Stratmaster wrote:Your last paragraph pretty much described the current Bulls. Their current RPI indicates a 42 win team. They have the assets to upgrade the 4 spot and make it a 45+ win team. Every team relying on a go-to player is 1 injury from the cliff. I think a 45 win team with a more balanced scoring distribution has lower risk exposure . The Bulls are the 10th youngest team in the league and 2 of their 3 older players aren't even playing meaningful minutes. Their top 12 players in minutes (the only ones with significant minutes) average 24.85 years old and the only guy over 29 is Vuc.
I'm okay with being one "go to" player injury falling off a cliff. What I'm not okay with is you lose your 4th or 5th starter and fall off a cliff.
As for whether my description describes the Bulls? I don't know that it does for the following reasons:
1: Vuc is definitely not a guy I'd count on replicating this performance ever again.
2: Lonzo is a dicey guy on whether you can count on him doing anything over a long period of time.
3: Salarywise, you may already be choosing between Lonzo/Giddey next year, and may not be able to keep Coby/Ayo after that
Also, 42 wins is a pretty good away from 45+ wins. A single player that can add 3 wins is actually quite a player.
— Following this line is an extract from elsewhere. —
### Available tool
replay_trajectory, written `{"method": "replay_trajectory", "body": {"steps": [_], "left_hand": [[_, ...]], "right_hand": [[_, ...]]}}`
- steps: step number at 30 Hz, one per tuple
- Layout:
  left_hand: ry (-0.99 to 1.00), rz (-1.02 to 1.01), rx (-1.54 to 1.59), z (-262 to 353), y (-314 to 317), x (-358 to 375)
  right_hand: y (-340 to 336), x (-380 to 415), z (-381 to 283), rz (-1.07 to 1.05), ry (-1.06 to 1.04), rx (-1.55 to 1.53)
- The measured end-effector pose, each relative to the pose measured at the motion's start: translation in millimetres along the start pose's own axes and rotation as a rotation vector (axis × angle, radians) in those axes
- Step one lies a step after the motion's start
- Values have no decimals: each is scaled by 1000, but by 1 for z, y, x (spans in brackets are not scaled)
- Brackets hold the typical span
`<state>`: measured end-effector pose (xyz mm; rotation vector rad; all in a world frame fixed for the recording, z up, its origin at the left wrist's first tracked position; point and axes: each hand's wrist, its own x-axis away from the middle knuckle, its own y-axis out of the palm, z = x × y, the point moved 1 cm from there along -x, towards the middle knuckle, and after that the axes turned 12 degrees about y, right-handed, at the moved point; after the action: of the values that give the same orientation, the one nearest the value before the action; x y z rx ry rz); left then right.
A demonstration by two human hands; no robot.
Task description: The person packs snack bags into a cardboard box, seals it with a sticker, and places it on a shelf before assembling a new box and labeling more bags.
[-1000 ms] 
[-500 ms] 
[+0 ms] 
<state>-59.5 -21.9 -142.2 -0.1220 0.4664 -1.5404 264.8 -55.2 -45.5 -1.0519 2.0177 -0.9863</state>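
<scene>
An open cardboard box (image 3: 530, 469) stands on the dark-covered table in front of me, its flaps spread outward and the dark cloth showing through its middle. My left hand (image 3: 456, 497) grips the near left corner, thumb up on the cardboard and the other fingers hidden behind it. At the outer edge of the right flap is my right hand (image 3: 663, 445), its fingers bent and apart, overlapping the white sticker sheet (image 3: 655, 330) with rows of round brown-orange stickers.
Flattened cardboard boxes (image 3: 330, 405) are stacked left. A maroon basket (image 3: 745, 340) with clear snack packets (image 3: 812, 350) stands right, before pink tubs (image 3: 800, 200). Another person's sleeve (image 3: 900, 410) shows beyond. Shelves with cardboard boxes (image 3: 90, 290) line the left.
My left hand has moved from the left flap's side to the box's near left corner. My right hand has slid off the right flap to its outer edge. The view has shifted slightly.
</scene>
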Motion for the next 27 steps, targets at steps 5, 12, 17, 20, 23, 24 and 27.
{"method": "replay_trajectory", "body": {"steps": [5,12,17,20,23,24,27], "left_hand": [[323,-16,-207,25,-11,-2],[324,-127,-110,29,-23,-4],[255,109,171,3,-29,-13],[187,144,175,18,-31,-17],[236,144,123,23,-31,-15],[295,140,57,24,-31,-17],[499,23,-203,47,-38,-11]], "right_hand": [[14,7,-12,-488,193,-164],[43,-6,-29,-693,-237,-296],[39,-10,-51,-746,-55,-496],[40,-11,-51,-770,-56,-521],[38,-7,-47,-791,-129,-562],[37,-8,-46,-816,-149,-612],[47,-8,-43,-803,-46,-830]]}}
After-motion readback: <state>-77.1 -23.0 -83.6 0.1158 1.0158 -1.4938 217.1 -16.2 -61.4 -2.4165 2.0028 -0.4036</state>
We've been screwing around with pretty similar permutations to this group for 3 years, and we did hit 46 wins once, but haven't hit 500 again since. Being young overall is maybe different from being young in your greatest areas of contribution as well given I'd say our greatest contributors this season are Zach, Lonzo, and Vuc, and I think there is some risk around all three of those guys being sustainable.
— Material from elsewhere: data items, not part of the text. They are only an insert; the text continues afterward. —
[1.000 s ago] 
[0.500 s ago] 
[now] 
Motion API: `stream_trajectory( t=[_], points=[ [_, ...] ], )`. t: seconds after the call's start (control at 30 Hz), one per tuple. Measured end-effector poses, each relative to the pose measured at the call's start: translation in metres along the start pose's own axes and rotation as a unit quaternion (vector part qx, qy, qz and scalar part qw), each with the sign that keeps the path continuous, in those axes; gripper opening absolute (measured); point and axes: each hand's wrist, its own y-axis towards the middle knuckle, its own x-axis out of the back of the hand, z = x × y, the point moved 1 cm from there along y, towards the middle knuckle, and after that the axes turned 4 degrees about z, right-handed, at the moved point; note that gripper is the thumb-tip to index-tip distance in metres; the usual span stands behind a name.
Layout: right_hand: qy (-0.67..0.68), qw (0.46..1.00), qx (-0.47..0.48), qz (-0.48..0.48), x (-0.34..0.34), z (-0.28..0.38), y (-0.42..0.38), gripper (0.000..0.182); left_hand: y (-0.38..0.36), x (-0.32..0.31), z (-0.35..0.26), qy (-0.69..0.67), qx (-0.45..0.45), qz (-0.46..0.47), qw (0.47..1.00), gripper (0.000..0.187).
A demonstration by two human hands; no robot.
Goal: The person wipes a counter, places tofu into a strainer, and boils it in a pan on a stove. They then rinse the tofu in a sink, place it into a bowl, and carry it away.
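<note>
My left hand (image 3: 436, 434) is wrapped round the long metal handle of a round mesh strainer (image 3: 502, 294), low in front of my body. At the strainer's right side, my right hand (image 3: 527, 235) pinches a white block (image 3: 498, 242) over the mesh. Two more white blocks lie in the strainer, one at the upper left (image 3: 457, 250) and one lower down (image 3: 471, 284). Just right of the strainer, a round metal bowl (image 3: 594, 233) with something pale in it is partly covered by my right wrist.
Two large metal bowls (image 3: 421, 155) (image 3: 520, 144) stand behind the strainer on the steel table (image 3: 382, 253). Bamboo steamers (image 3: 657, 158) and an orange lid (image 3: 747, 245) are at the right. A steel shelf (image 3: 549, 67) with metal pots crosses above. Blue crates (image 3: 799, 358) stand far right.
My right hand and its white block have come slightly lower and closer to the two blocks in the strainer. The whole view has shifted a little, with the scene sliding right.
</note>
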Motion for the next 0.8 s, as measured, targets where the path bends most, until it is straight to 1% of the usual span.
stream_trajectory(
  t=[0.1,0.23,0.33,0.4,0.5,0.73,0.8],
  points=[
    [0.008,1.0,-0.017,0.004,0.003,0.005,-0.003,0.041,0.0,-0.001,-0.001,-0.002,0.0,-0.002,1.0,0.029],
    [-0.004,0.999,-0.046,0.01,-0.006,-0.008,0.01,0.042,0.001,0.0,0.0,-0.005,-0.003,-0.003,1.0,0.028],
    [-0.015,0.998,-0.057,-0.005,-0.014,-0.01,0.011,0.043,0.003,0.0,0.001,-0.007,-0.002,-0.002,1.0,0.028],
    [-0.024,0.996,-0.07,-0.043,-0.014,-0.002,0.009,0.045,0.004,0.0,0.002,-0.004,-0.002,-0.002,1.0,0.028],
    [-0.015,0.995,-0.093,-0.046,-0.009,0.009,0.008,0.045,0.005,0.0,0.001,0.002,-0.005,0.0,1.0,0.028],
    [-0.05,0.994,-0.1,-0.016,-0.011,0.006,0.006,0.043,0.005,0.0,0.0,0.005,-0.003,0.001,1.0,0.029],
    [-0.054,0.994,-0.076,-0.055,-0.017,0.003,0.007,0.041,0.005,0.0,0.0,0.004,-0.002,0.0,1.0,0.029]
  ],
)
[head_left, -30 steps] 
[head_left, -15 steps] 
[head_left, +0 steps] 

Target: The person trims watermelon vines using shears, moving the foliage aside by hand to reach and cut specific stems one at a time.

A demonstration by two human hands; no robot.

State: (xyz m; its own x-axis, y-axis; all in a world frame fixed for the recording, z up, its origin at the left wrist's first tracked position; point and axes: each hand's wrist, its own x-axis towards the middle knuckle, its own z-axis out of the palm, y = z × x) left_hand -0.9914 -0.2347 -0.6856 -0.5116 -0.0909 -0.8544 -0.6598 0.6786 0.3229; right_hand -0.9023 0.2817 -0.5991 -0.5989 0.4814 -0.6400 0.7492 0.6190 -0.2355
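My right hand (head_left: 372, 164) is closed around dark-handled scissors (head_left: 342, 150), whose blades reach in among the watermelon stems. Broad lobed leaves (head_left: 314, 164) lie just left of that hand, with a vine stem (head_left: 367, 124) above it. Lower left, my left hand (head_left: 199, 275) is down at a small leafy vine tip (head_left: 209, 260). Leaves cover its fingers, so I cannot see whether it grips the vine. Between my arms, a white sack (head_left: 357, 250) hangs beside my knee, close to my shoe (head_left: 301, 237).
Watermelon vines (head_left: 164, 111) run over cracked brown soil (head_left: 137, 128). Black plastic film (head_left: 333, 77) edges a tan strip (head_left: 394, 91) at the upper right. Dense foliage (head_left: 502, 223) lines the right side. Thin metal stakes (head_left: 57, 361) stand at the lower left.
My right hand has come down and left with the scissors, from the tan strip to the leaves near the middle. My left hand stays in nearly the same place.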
I think it'd be very difficult to turn this Bulls team into a 3 year 45+ win team while avoiding the luxury tax (which you clearly aren't paying for a 6 seed) even if you were willing to throw future picks into the mix. From a practical perspective, who is the PF you think is gettable that makes this happen and what does it take to get them?
Maybe to your larger point, I'd have no problem trading Coby White and saying "screw it, we're keeping Zach for 3 years rather than trying to sell low and feature poor man's Zach", but not sure how much trade value Coby carries right now. I think if you wanted to go in this direction, that's the move though.